De Nicolas Arnaud (UMR 5573 CNRS, Laboratoire de Dynamique de la Lithosphère (LDL). Groupe de Géochronologie)

Si nos ancêtres nous ont livré leurs restes, ils nous ont aussi abandonné de bien plus précieuses reliques : leurs œuvres d'art. Qu'il s'agisse d'objets usuels ou rituels ou de peintures murales (l'art pariétal) la tentation est grande d'utiliser ces reliques comme un moyen de datation lorsqu'on ne dispose pas de squelette mais uniquement des productions des premiers hommes. Toutefois cela suppose qu'il y ait un progrès constant dans leur évolution technique et artistique pour pouvoir assigner une production humaine à une époque de façon unique. La découverte de la grotte Chauvet, en Ardèche, a fini de détruire ce mythe. Les peintures que l'on y trouve sont exceptionnelles par leur richesse, la finesse du dessin et la qualité des reproductions : lionnes et rhinocéros y côtoient des ours dans des reproductions de scènes de chasse grandioses. La datation de ces peintures a été possible à travers celle des fines couches de calcaire qui les recouvrent puisque dans ces grottes l'activité de production de concrétions calcaires a été continue avant et après le passage de nos ancêtres. La datation de ces peintures est donc sans appel : 37000 ans... soit plus du double de l'âge de la célèbre grotte de Lascaux (datée de 15000 ans), que l'on prenait pour l'exemple de l'achèvement ultime des progrès picturaux des premiers hommes.
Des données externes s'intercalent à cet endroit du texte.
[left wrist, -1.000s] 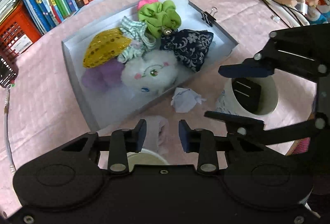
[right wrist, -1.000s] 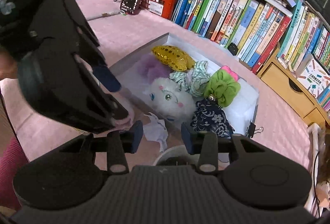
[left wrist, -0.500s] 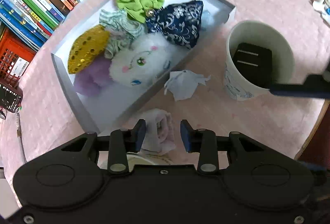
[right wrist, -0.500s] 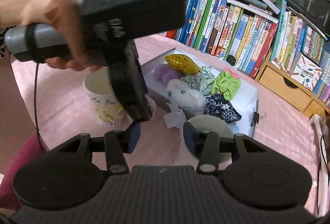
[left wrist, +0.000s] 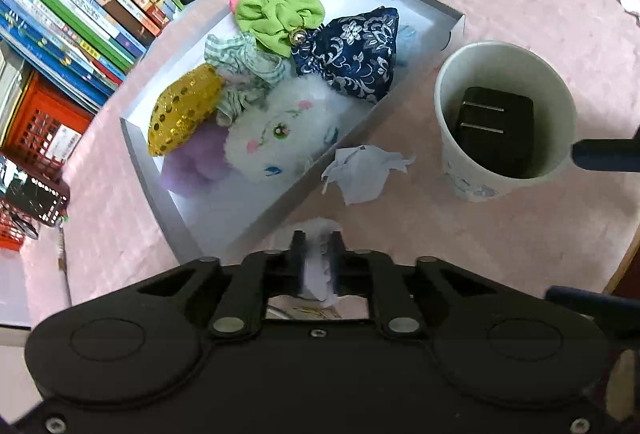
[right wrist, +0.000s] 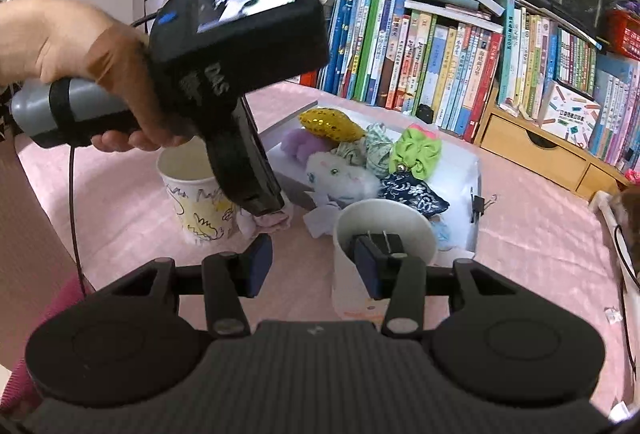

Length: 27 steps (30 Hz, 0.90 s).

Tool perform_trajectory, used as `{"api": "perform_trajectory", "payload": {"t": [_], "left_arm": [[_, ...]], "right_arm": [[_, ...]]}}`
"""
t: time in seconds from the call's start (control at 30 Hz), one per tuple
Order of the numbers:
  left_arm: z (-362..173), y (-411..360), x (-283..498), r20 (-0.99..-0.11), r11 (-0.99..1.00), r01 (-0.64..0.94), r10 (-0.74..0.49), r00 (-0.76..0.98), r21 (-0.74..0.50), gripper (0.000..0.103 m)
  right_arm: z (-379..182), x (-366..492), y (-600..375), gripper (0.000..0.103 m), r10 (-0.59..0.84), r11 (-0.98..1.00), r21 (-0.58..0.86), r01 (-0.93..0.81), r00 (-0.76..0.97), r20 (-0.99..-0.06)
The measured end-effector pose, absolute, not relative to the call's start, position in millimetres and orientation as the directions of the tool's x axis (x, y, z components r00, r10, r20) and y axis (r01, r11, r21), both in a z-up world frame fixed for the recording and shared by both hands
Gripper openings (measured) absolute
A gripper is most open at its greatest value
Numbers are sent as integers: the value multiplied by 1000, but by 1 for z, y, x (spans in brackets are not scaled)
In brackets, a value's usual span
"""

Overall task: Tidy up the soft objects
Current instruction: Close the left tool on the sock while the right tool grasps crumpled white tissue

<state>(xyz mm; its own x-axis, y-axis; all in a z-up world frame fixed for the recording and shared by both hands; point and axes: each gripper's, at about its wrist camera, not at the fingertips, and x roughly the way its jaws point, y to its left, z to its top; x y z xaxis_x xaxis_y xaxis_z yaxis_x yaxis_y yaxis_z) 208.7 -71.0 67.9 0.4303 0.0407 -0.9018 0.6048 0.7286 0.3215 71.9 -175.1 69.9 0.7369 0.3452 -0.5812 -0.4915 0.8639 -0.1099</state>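
The left gripper (left wrist: 316, 254) is pinched tight on a pale rolled cloth (left wrist: 316, 276) on the pink tablecloth (left wrist: 500, 234). At twelve o'clock from it lies the grey tray (left wrist: 276, 212) of plush toys; crumpled tissue (left wrist: 362, 174) sits just beside the tray at one o'clock. The right gripper (right wrist: 312, 266) stands spread, one finger (right wrist: 368, 268) inside a white paper cup (right wrist: 350, 274).

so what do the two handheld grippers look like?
Both are black. The left gripper has a grey handle with a black strap, a lit screen on its back, white lettering and a trailing black cable. The right gripper has blue finger pads and a ribbed grey top.
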Motion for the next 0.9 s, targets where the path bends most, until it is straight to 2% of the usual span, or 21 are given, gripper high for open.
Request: {"api": "perform_trajectory", "payload": {"t": [0.1, 0.13, 0.17, 0.23, 0.3, 0.33, 0.43, 0.73, 0.9], "left_arm": [[64, -75, 209, -894, 705, 611, 74, 443, 361, 34], [62, -77, 209, -889, 692, 614, 86, 450, 378, 44], [59, -78, 209, -886, 682, 618, 97, 454, 391, 47], [52, -80, 211, -886, 670, 623, 118, 448, 404, 47], [45, -80, 216, -894, 681, 616, 134, 426, 396, 38], [43, -80, 218, -898, 693, 607, 137, 418, 388, 28], [42, -79, 218, -887, 697, 593, 138, 440, 403, 24], [75, -77, 195, -893, 735, 610, -13, 449, 296, 23], [89, -69, 155, -844, 754, 591, -93, 528, 287, 23]], "right_arm": [[69, 67, -177, 62, 343, 862, -117, -493, 739, -580], [68, 66, -177, 62, 345, 861, -118, -495, 738, -580], [67, 64, -178, 62, 348, 860, -114, -498, 735, -582], [64, 62, -178, 62, 360, 857, -100, -505, 727, -584], [61, 59, -177, 62, 369, 856, -89, -509, 722, -585], [60, 57, -177, 62, 374, 855, -83, -512, 719, -585], [56, 54, -177, 62, 388, 851, -67, -521, 710, -588], [58, 54, -184, 62, 396, 862, -33, -505, 714, -578], [65, 52, -200, 62, 395, 878, -8, -478, 734, -552]]}}
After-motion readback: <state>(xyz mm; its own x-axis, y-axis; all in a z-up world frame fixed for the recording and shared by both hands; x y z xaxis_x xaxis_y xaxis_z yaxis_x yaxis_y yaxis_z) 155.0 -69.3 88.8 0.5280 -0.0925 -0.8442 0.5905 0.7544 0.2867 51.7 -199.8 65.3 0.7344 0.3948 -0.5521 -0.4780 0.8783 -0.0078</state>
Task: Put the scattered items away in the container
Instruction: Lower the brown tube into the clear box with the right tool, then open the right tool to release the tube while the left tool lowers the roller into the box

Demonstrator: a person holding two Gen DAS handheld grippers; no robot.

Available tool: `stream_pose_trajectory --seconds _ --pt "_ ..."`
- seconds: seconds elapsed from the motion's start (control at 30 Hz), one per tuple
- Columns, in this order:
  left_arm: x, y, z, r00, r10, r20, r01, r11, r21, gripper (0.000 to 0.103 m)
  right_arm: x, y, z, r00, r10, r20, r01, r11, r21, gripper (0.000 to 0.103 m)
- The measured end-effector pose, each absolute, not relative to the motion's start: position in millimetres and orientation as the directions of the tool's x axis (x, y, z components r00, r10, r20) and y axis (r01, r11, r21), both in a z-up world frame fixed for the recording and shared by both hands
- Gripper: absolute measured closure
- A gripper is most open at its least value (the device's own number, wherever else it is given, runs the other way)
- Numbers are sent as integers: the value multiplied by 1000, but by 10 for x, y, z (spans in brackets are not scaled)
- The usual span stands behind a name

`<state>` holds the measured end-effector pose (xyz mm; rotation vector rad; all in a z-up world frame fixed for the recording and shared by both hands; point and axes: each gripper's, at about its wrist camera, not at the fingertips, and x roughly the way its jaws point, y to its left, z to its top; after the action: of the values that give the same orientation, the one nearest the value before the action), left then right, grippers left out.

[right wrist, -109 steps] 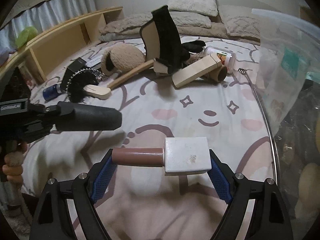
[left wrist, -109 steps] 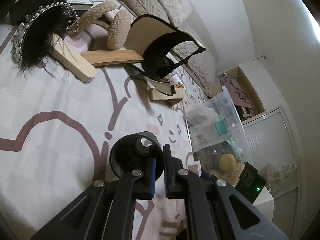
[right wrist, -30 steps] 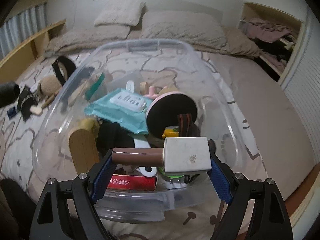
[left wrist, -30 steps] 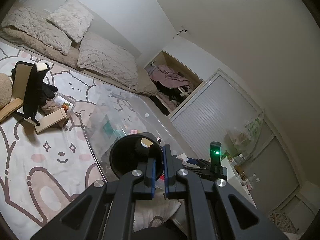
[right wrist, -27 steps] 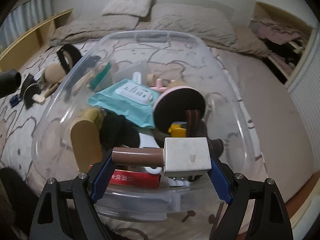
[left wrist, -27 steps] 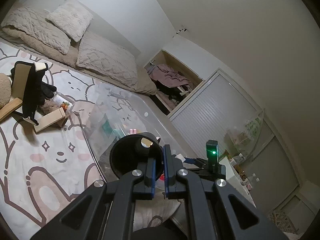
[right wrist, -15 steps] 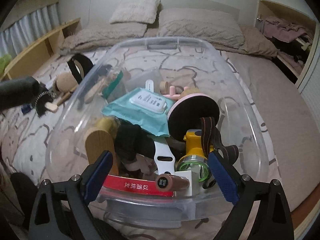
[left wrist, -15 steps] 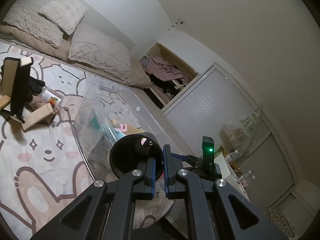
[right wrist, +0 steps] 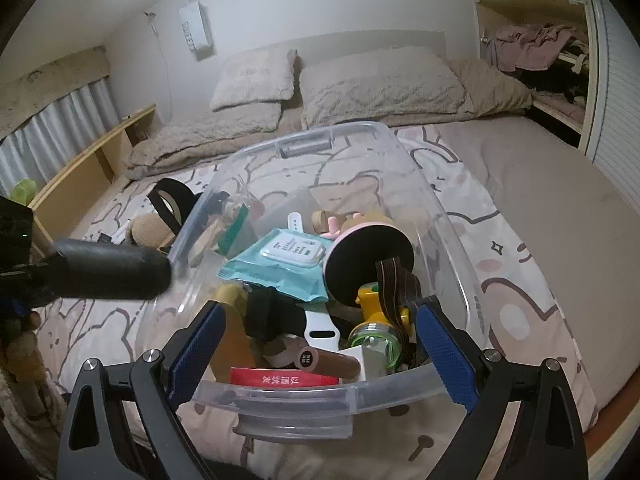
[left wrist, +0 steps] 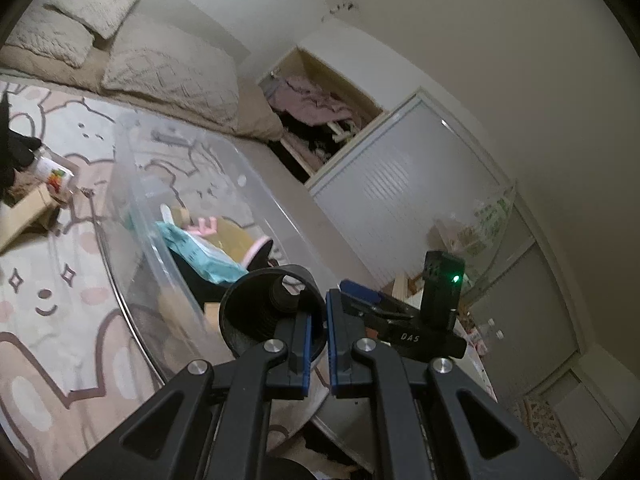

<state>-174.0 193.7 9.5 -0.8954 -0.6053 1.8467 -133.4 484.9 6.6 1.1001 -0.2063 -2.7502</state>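
The right gripper's [right wrist: 316, 344] jaws stand spread wide with nothing between the blue pads; a second ago they clamped a brown-handled tool with a white block head [right wrist: 344, 360], which now lies loose at the near end of the clear plastic bin [right wrist: 280, 394], beside a red packet [right wrist: 280, 380] and a yellow flashlight [right wrist: 376, 320]. The left gripper's [left wrist: 318, 342] jaws are pressed together, pinching the rim of a black cylinder with a hollow, ribbed mouth [left wrist: 272, 308]. In the right wrist view that cylinder hangs just outside the bin's left wall, closer to it than half a second ago.

So 1 item has just been delivered, and the right gripper is free for another pick. The black cylinder looks to be next in, once it clears the wall. More remains on the bedspread [right wrist: 520, 248]: a black-and-tan curved band [right wrist: 172, 200] and a fuzzy tan thing [right wrist: 148, 226] left of the bin, plus a small bottle [left wrist: 54, 172] and a wooden block [left wrist: 20, 216] in the left wrist view.

Writing: the red packet carries white Chinese characters, upside down from here and too small to read with confidence. The tool's round butt bears tiny print I cannot make out. The teal wipes pack [right wrist: 280, 264] has a white lid with illegible small text. The right gripper's body, seen from the left wrist, reads "DAS". A white wall hanging [right wrist: 196, 28] has vertical lettering, possibly "SWEET".
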Motion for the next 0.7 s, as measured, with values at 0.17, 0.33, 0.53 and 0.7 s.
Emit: stream_pose_trajectory --seconds 0.17,0.33,0.53,0.7 --pt "-1773 2171 84 -233 895 -381 -542 -444 -713 96 -1297 4851 84 -736 -222 -640 118 -972 202 7" --pt "-1748 2322 54 -211 864 -457 -550 -492 -675 96 -1257 4876 93 -754 -244 -610 132 -966 223 7" --pt "-1771 2533 35 -185 758 -625 -596 -593 -542 96 -1227 4905 84 -763 -253 -594 141 -963 229 7" --pt "-1790 2705 -17 -182 683 -707 -622 -637 -456 96 -1227 4925 37 -766 -260 -587 139 -960 244 7"
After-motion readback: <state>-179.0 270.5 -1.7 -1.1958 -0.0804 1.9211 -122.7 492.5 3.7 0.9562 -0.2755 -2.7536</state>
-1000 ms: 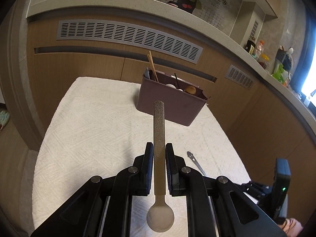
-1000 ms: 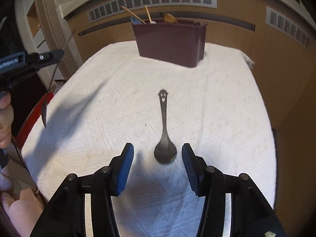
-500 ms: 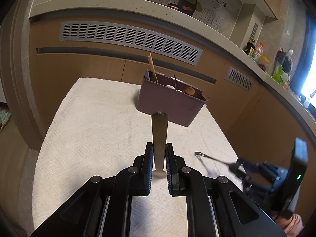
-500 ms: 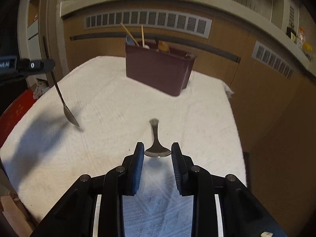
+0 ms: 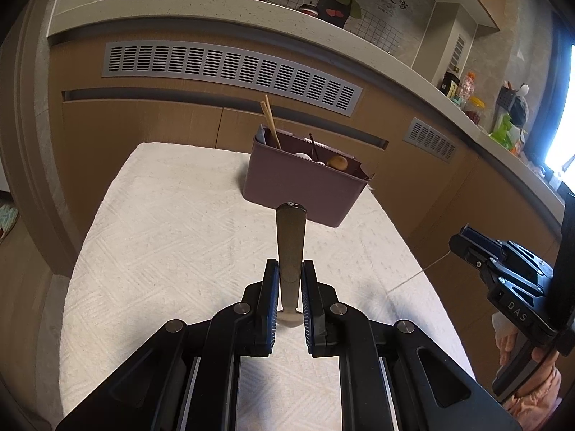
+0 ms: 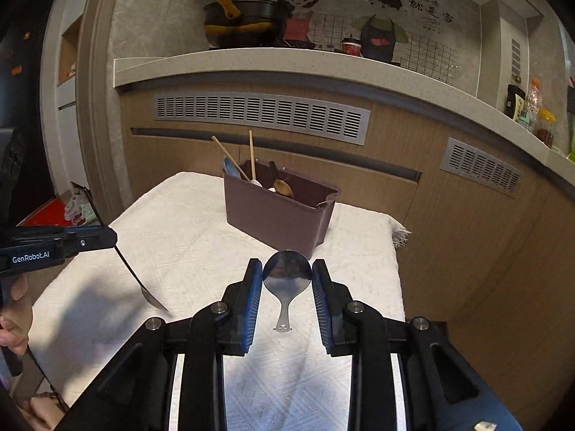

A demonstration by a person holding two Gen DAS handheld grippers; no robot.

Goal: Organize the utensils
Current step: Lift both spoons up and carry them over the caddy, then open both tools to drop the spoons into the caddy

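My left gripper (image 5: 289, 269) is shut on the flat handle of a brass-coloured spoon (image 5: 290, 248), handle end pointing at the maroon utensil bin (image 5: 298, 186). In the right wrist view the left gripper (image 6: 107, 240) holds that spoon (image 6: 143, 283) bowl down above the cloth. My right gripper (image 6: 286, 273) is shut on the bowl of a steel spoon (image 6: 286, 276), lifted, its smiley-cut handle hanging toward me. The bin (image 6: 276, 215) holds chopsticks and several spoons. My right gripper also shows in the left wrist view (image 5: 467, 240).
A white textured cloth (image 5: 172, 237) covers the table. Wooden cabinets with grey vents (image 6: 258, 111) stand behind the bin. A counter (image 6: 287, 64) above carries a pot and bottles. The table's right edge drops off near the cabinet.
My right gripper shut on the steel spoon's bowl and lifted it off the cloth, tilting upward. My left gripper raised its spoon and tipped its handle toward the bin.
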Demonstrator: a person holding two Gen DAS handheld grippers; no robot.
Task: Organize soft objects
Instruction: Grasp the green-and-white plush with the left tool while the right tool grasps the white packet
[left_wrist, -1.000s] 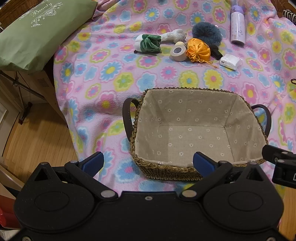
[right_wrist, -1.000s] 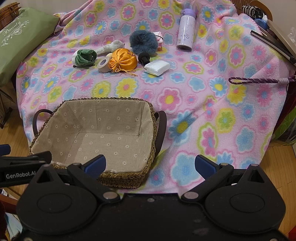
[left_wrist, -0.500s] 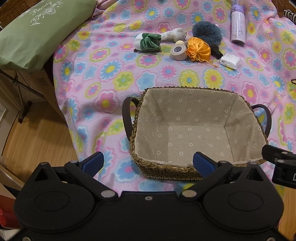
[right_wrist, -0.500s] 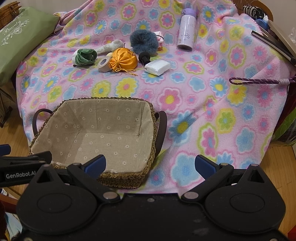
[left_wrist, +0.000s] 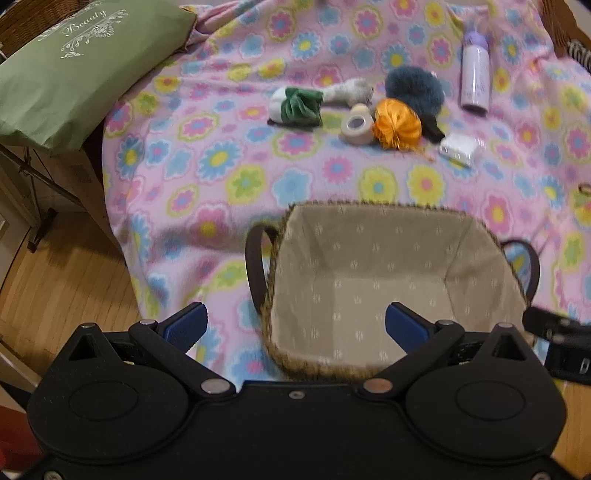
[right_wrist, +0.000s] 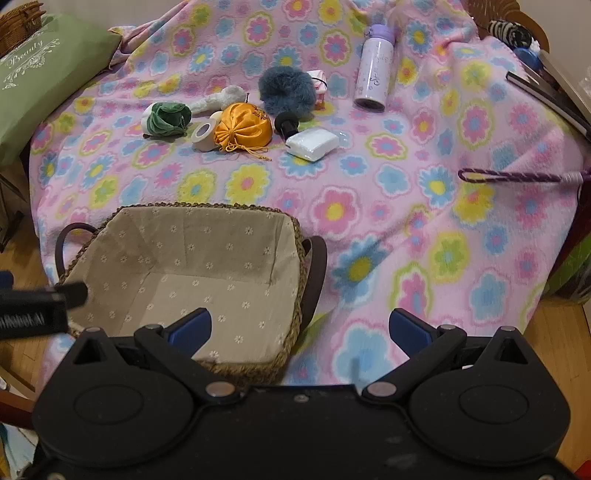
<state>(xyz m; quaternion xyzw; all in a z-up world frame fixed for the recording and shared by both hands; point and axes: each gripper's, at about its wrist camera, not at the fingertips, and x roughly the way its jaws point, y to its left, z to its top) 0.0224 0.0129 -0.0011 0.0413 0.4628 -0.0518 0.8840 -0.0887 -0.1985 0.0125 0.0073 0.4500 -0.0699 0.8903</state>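
Basket (right_wrist: 184, 258) empty, near; soft objects (right_wrist: 243, 129) ungathered, far on blanket (right_wrist: 369, 206). Left hand-held gripper (left_wrist: 295, 325) and right hand-held gripper (right_wrist: 299, 328) both spread, holding nothing.

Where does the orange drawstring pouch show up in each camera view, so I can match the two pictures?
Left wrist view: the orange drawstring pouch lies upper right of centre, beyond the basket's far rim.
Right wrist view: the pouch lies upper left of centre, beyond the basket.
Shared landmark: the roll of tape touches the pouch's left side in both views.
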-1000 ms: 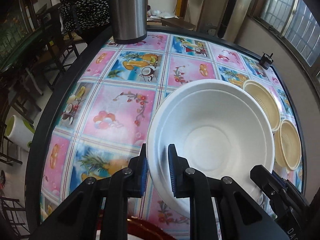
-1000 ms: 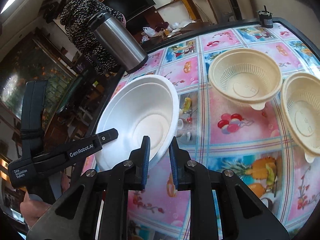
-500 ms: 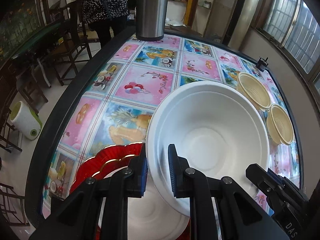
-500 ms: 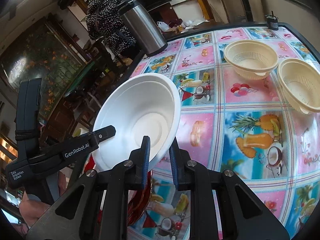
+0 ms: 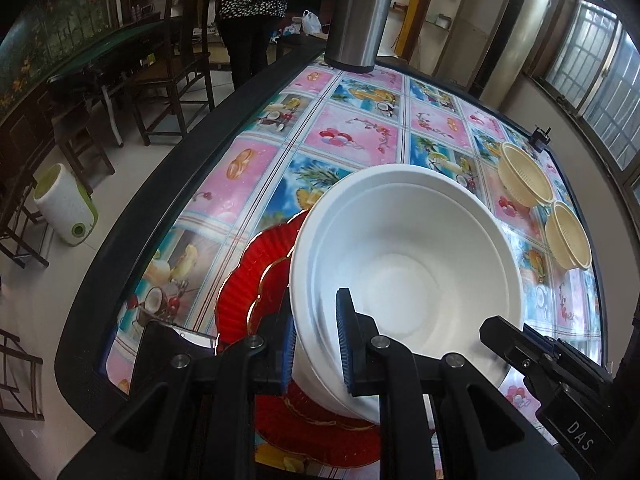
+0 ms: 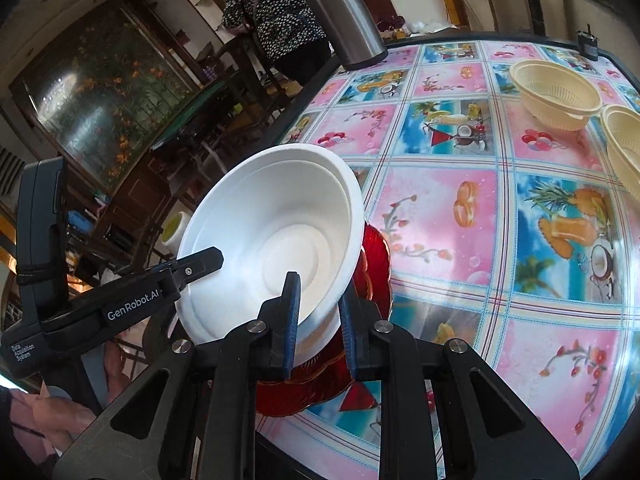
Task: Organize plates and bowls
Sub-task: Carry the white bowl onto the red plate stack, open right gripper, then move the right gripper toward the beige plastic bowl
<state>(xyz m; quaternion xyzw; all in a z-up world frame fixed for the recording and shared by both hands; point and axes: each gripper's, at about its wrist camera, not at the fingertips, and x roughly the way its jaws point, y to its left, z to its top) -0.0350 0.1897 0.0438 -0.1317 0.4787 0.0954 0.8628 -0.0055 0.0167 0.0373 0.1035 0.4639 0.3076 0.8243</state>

Ainsi donc l'art est bien une caractéristique typiquement humaine, et donc éminemment variable d'un groupe à l'autre et d'un individu à l'autre. Si sur de longues périodes de temps les progrès technologiques de l'homme (passage de la pierre à l'outil, outils de plus en plus spécialisés etc...) permettent une chronologie relative, leur utilisation à plus courte échelle de temps est difficile et dangereuse. Heureusement, l'art pariétal peut être daté, directement parfois (par la datation du charbon ayant servi à tracer les formes sur les murs par une datation au carbone-14) et permet donc le calage absolu du passage de nos lointains ancêtres dans ces grottes, lieu de refuge ou de culte.